What to produce: Copy each line below in which the string "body" occurs.

Data:
* * * * * * * * *

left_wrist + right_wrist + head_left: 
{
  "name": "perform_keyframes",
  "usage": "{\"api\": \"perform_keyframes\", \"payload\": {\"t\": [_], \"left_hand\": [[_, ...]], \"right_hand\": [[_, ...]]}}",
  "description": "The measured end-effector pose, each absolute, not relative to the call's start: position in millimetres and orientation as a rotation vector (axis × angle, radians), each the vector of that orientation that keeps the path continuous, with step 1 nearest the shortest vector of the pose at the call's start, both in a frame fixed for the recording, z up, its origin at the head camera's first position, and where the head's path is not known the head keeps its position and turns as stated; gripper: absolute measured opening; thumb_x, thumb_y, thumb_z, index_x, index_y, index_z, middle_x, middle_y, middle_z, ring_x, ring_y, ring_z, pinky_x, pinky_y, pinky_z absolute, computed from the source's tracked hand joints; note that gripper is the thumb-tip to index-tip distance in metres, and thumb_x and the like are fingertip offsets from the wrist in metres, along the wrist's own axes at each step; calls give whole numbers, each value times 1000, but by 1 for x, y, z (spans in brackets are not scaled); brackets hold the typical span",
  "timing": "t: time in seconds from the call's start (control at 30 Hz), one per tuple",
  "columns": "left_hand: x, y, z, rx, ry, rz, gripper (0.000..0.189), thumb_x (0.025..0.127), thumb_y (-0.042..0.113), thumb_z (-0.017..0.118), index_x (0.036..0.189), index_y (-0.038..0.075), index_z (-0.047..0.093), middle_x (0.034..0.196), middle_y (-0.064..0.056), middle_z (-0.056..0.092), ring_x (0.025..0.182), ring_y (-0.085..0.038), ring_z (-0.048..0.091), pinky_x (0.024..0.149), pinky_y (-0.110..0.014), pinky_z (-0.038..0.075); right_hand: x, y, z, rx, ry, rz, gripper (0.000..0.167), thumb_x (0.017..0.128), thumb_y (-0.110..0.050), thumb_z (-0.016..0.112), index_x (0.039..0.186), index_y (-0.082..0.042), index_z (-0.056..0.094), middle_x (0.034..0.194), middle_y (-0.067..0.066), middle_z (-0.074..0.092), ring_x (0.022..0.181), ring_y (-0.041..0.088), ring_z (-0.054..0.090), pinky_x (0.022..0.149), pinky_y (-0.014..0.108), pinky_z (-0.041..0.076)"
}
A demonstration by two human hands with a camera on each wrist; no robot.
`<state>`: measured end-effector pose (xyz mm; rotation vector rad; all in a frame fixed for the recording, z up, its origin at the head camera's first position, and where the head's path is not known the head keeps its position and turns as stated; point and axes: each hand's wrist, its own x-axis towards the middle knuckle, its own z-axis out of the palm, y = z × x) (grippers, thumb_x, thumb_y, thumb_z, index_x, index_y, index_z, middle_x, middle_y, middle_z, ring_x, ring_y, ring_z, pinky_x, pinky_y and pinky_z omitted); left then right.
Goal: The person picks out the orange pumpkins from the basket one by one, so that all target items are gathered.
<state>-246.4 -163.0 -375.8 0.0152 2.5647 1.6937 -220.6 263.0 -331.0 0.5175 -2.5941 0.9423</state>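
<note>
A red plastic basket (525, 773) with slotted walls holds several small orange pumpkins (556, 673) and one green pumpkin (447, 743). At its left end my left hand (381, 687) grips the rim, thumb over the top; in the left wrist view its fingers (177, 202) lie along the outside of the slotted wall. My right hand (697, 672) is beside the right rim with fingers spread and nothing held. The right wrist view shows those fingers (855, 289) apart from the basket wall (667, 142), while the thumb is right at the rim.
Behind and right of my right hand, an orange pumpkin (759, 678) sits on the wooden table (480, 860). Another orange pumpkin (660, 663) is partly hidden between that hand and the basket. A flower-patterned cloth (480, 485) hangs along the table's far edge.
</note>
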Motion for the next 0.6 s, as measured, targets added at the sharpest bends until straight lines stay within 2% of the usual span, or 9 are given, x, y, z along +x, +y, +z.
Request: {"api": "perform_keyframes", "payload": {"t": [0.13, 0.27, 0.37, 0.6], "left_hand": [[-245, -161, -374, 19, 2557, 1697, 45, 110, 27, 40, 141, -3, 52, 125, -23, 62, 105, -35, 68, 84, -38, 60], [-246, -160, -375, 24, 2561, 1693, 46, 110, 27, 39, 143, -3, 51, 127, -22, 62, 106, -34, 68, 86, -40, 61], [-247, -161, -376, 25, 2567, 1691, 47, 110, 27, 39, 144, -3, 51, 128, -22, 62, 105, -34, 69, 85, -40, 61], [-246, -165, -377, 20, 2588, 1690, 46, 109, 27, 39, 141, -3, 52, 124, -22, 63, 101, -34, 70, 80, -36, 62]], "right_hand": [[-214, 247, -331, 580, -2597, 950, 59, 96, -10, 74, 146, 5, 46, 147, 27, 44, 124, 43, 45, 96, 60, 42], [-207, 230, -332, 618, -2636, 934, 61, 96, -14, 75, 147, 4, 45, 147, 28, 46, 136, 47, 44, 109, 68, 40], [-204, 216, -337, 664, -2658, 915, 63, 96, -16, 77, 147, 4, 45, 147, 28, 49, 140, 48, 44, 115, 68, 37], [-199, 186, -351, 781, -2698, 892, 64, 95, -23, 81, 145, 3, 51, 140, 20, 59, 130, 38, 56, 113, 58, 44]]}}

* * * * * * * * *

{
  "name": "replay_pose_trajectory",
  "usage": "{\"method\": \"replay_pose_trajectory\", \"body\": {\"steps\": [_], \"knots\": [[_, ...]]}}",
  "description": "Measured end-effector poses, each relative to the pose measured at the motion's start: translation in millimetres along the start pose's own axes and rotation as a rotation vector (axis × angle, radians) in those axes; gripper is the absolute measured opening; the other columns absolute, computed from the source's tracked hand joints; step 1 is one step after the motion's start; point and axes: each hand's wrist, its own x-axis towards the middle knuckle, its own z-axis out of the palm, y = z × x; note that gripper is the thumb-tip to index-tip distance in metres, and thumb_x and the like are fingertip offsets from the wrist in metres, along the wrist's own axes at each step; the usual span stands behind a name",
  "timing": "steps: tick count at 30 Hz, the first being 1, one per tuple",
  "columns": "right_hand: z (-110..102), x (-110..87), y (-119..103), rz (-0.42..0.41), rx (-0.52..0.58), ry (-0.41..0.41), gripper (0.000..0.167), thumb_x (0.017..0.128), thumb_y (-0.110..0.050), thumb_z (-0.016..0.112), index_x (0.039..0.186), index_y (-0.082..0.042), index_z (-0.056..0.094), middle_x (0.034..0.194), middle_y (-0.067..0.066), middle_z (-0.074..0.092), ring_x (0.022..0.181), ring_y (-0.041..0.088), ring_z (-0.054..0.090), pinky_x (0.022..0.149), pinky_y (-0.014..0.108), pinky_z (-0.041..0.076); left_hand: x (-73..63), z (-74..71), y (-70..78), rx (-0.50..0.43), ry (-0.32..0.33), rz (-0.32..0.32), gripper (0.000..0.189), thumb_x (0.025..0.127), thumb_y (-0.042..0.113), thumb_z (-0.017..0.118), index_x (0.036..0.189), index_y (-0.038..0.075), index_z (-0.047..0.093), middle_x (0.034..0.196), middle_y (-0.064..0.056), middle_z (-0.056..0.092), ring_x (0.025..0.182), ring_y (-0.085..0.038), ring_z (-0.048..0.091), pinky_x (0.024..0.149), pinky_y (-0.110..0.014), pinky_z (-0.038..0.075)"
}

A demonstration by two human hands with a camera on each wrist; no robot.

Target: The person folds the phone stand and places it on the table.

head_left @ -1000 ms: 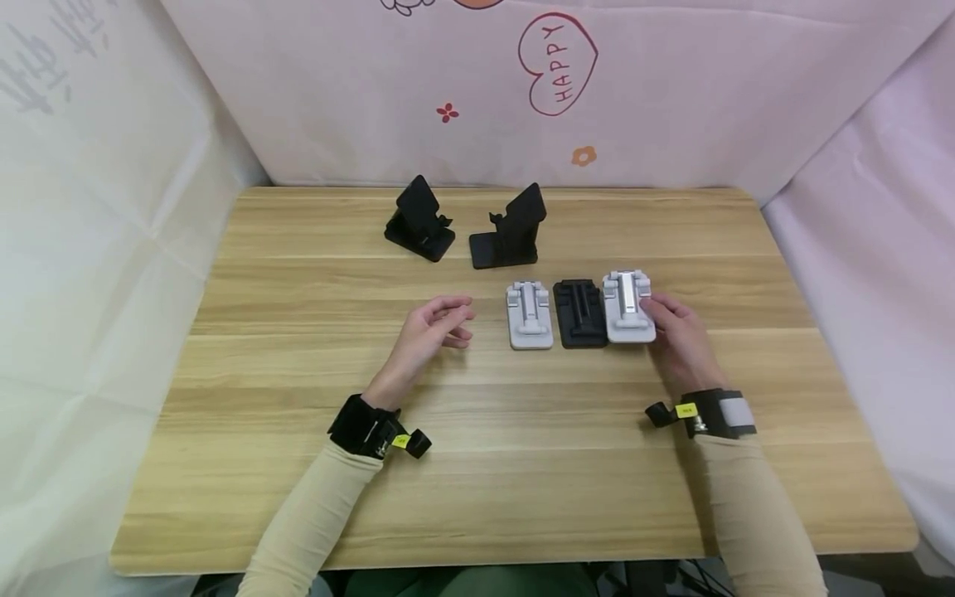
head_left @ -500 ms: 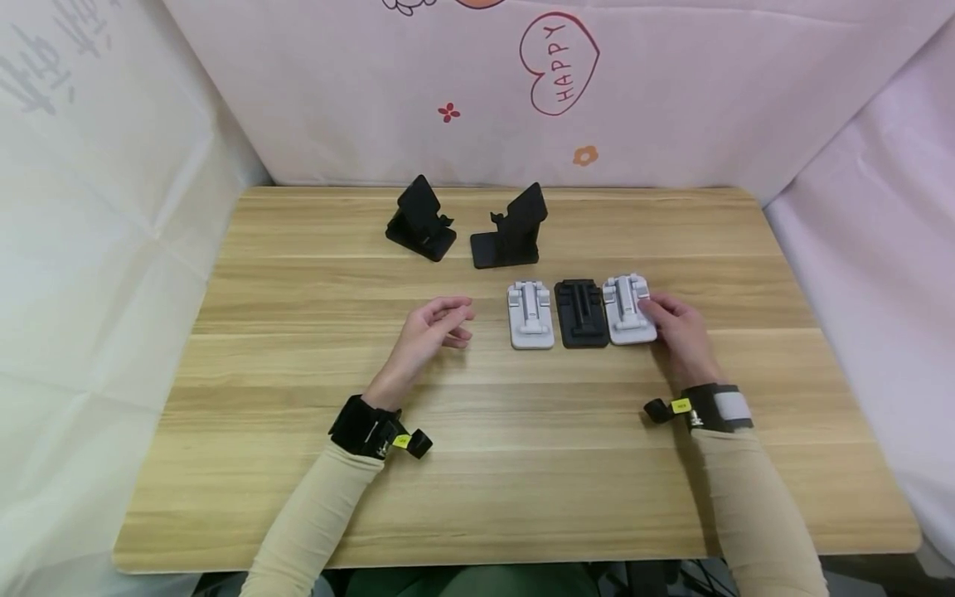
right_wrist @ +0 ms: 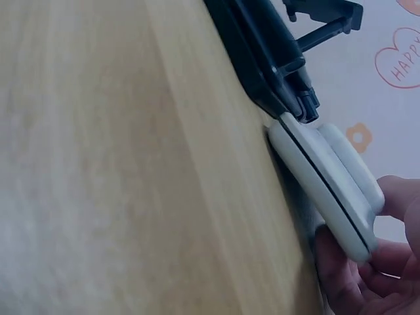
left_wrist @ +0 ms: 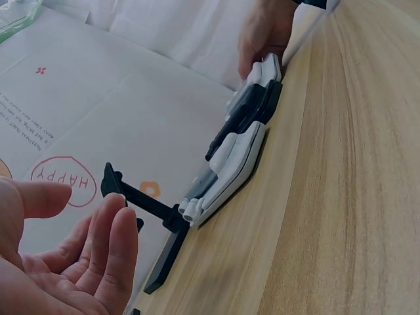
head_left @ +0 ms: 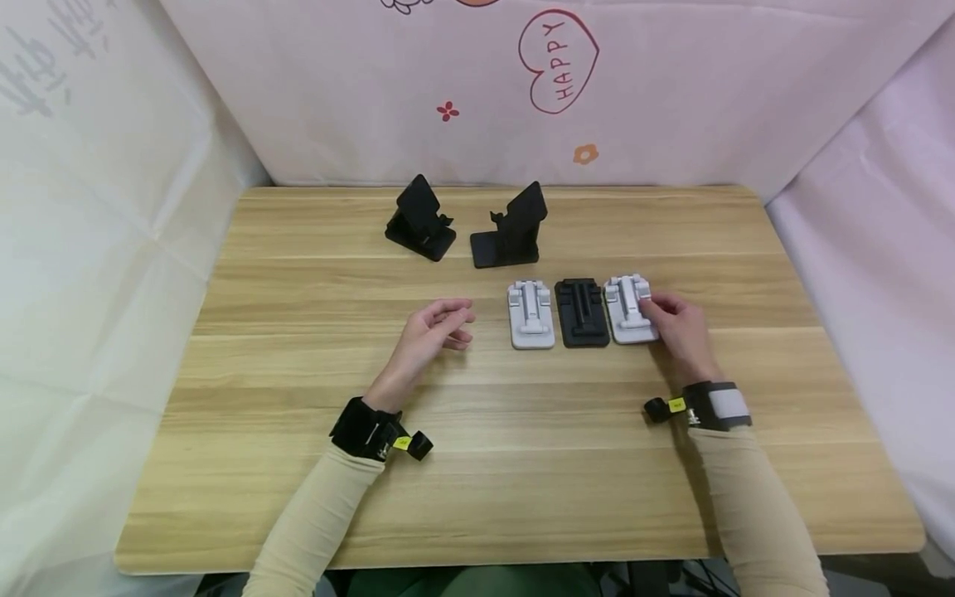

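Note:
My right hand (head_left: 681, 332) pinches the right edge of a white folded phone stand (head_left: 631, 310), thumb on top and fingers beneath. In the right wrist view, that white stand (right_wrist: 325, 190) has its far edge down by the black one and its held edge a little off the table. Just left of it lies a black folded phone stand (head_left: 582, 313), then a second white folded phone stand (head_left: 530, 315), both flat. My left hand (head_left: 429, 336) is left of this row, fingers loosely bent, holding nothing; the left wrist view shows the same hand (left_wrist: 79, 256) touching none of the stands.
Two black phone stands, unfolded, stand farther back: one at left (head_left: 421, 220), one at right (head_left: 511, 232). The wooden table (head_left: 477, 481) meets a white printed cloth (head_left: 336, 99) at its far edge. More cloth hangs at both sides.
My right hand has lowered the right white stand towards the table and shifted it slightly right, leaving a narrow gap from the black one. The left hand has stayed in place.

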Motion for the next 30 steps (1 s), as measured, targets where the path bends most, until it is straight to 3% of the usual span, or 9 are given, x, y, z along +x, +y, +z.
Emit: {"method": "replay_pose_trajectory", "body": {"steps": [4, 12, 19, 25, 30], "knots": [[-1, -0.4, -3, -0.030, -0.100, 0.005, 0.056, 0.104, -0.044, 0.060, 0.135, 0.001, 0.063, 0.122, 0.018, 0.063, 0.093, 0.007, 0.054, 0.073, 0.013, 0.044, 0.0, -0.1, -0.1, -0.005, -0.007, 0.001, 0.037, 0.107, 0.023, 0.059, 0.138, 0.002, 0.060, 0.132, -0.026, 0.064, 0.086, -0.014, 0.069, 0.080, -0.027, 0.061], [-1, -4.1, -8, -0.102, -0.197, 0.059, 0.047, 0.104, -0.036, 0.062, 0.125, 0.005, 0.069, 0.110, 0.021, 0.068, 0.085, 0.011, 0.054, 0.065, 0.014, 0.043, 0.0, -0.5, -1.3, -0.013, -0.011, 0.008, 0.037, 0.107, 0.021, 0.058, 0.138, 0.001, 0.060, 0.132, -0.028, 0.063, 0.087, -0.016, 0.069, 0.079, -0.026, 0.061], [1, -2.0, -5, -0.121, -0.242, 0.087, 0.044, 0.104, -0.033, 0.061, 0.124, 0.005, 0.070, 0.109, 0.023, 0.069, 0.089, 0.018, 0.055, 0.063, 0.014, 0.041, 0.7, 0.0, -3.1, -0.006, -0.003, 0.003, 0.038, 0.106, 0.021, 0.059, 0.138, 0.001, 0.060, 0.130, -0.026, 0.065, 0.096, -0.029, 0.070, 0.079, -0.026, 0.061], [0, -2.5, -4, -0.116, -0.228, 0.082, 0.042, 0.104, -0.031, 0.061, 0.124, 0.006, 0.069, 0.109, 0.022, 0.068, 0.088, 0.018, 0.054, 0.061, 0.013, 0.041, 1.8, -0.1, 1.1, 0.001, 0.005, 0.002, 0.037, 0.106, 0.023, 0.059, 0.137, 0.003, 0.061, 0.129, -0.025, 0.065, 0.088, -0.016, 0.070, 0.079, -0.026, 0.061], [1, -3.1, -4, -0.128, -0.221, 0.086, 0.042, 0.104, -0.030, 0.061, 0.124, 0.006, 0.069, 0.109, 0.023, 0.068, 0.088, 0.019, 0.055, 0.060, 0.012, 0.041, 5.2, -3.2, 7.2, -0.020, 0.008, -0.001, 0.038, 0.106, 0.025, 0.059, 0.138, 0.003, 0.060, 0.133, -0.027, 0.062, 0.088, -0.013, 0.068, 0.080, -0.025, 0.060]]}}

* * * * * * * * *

Completed exercise:
  "usage": "{\"method\": \"replay_pose_trajectory\", \"body\": {\"steps\": [_], \"knots\": [[_, ...]]}}",
Emit: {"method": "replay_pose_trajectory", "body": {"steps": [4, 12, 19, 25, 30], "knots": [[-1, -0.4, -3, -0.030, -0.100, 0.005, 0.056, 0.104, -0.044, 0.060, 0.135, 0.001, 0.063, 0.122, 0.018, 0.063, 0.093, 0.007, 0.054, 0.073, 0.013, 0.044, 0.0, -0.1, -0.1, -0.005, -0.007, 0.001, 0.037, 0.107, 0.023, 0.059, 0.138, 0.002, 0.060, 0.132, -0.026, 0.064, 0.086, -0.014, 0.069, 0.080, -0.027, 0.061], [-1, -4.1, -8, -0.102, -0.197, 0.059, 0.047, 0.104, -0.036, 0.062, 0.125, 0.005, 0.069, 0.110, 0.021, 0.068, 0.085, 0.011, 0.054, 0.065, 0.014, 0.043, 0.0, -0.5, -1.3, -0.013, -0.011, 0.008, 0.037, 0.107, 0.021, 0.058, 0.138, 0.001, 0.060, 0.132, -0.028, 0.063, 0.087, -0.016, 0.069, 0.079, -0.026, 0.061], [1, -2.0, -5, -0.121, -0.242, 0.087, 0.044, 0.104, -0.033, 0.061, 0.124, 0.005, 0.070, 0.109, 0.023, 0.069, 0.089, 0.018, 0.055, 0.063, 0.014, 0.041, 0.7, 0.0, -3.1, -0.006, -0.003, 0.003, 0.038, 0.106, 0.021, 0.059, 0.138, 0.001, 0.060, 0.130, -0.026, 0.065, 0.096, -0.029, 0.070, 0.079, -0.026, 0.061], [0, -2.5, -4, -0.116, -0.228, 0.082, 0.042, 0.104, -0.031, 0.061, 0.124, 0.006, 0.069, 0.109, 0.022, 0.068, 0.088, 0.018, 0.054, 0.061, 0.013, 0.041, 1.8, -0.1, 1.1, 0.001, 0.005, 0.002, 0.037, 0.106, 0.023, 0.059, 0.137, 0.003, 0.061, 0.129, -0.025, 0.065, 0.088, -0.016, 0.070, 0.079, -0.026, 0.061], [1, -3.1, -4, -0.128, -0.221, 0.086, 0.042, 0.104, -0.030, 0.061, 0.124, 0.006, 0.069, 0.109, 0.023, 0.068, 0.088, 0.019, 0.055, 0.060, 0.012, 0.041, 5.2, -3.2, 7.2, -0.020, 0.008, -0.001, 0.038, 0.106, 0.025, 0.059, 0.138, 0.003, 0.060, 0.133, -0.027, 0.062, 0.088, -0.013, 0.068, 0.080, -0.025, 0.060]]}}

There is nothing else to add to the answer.